# Gaggia Classic: Leaky Steam Wand



## nordberg (Jul 23, 2013)

My Classic has had a leaky steam wand since the day I bought it. I actually sent it back for a repair, and they replaced the boiler but not the steam valve... In any case, I have an annoying leak. I'm pretty sure it's not the O-ring that seals the wand into the machine as I've replaced that. The water/steam actually escapes from the tip of the wand (Rancillo) - which again suggests to me it's the valve and not the O-ring.... Am I on the right track here??

From what I've read, the steam valve is a non-serviceable part. Is this correct? If so, can anyone recommend a supplier for a new one?

EDIT: Has anyone tried the "Tex Mod"?


----------



## froggystyle (Oct 30, 2013)

steam valves are a plenty on the web.

http://www.gaggia-parts.co.uk/epages/es147467.sf/en_GB/?ObjectPath=/Shops/es147467/Products/kit.2.63


----------



## Jumbo Ratty (Jan 12, 2015)

This is normally due to over tightening the steam knob, you are only meant to use nominal finger pressure when turning it off.


----------



## nordberg (Jul 23, 2013)

Jumbo Ratty said:


> This is normally due to over tightening the steam knob, you are only meant to use nominal finger pressure when turning it off.

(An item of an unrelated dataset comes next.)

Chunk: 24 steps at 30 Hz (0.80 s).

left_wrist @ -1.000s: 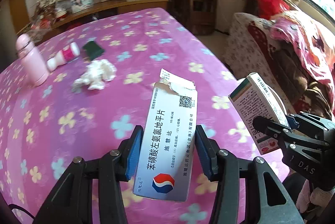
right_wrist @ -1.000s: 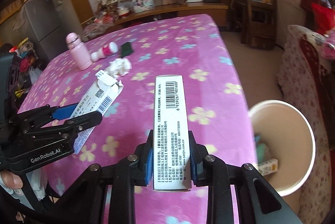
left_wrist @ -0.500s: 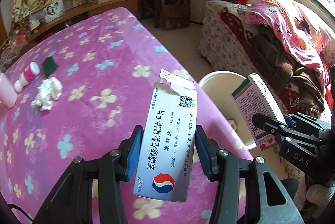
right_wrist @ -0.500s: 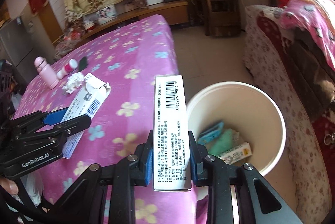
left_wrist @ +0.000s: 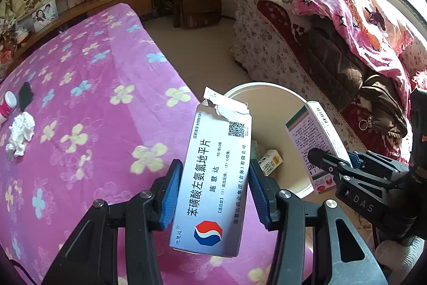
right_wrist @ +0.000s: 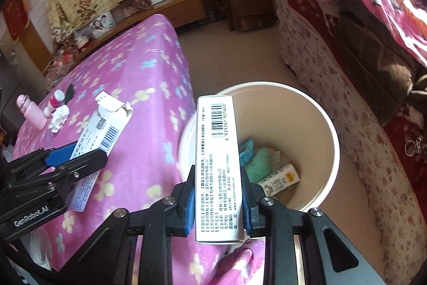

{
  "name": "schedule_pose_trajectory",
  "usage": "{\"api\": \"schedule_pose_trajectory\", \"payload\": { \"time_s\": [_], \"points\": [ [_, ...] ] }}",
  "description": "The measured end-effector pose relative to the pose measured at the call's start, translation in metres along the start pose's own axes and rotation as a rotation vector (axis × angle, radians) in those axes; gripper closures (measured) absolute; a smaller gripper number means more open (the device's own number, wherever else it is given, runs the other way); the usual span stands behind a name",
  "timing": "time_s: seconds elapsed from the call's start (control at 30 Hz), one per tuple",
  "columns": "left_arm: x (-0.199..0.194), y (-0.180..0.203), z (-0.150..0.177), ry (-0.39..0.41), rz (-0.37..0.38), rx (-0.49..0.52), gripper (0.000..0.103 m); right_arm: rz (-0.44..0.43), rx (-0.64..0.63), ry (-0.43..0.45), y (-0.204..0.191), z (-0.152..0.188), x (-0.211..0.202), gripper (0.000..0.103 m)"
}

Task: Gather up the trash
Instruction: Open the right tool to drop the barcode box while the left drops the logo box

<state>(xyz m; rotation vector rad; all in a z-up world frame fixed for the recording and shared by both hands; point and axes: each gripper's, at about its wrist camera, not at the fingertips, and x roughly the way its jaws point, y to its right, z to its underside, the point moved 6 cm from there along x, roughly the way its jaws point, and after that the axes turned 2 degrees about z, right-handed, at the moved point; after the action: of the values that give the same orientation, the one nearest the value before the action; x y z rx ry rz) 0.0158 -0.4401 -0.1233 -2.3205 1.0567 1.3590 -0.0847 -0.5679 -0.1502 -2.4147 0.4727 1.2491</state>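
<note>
Both grippers have swung away from the middle of the bed since a second ago, and the white bin [right_wrist: 328, 130], barely in sight back then, now sits right under their noses. Closest to me, the left gripper [left_wrist: 213, 191] is clamped on the torn medicine box [left_wrist: 213, 178], its blue pads pressed against both long sides, the ripped flap pointing toward the bin's near rim while the box hangs over the edge of the pink flowered bedspread [left_wrist: 93, 98]. Beside it, the right gripper [right_wrist: 217, 201] pinches the barcode box [right_wrist: 217, 173] upright between its pads, the top end poking over the bin's opening. Down inside the bin lie a small carton [right_wrist: 283, 178] and some teal wrappers [right_wrist: 261, 162]. Farther back on the bedspread, a crumpled tissue [left_wrist: 21, 130], a small white-capped bottle [right_wrist: 54, 101] and a pink bottle [right_wrist: 30, 111] remain, well apart from both grippers.
</note>
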Motion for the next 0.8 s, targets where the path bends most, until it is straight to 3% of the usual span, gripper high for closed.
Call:
{"api": "schedule_pose_trajectory", "payload": {
  "time_s": [0.4,0.47,0.5,0.53,0.6,0.8],
  "points": [
    [0.016,0.008,-0.007,-0.016,0.075,-0.018,0.051,0.051,0.099,-0.012,0.026,-0.008,0.015,0.072],
    [0.017,0.006,-0.006,-0.022,0.077,-0.020,0.047,0.048,0.110,-0.011,0.028,-0.009,0.015,0.071],
    [0.017,0.006,-0.005,-0.022,0.077,-0.020,0.046,0.048,0.112,-0.007,0.028,-0.009,0.014,0.066],
    [0.017,0.005,-0.005,-0.020,0.076,-0.021,0.046,0.048,0.114,-0.004,0.029,-0.009,0.014,0.050],
    [0.017,0.004,-0.005,-0.019,0.076,-0.023,0.046,0.037,0.118,0.007,0.028,-0.010,0.012,0.034],
    [0.014,0.001,-0.003,-0.014,0.067,-0.020,0.045,0.028,0.117,0.015,0.024,-0.011,0.008,0.034]
  ]
}}
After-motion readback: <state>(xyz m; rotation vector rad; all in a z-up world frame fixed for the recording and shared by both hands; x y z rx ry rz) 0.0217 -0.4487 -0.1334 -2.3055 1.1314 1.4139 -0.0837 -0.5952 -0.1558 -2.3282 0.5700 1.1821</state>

Definitely not the case with mine...



froggystyle said:


> steam valves are a plenty on the web.
> 
> http://www.gaggia-parts.co.uk/epages/es147467.sf/en_GB/?ObjectPath=/Shops/es147467/Products/kit.2.63


Thanks, I'd seen that.


----------



## timmyjj21 (May 10, 2015)

I have been meaning to do a post about my steam valve opening method. Its basically the same as what you have seen previously: I use a dremel, but you can use a file, and remove most of the brass collar that is crimped and holding in the rotating shaft in place. You can use a bit of plastic ( cut a bit off a yoghurt container) to protect the pin if using a hand file. Leave a length of the circumference about 4-5mm untouched instead of removing it all like in the video. You can then open the valve until it hits the stop, then keep turning to force open the crimp of the little bit of the collar you left untouched. Rejuvenate the pin valve with super fine wet and dry paper, then replace everything back. Place the brass washer back in place ( can be a tight fit) then use some multigrip/ molegrip/ pliers to gently crimp the bit of brass back. This hold it together nicely, provides a solid stop to prevent opening it all the way, and requires no special tools. It also allows you to open it again easily when it starts dripping again...and it will!


----------